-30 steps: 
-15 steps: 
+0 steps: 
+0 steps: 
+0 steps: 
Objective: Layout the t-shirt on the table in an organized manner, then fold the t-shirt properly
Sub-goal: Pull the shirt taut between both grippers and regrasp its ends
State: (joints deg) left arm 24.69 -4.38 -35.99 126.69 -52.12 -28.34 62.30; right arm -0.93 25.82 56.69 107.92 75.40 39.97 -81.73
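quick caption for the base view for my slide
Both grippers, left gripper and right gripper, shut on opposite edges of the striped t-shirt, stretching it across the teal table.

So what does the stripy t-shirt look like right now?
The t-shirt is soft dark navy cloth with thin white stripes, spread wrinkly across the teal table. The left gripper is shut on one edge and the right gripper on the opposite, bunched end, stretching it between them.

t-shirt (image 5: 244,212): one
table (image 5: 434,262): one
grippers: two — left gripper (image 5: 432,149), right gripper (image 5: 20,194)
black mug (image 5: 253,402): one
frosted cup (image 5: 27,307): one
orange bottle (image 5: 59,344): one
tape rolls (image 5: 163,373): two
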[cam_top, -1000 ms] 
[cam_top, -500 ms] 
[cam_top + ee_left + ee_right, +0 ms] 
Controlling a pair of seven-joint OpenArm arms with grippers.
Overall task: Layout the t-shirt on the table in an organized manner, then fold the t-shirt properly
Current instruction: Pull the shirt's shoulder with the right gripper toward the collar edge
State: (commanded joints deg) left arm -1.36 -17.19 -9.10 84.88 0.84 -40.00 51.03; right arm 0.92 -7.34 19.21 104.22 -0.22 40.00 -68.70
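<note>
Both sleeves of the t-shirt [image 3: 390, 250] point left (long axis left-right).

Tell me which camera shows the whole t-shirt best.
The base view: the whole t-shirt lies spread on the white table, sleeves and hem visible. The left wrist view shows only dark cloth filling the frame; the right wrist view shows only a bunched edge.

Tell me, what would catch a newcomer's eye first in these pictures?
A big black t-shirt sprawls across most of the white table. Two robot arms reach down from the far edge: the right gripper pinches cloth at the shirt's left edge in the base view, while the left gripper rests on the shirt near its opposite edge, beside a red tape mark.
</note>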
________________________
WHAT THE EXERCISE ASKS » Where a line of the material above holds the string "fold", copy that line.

OUTPUT FOR THIS EXERCISE »
Objective: Layout the t-shirt on the table in an organized manner, then fold the t-shirt properly
Overall task: Layout the t-shirt on the table in an organized manner, then fold the t-shirt properly

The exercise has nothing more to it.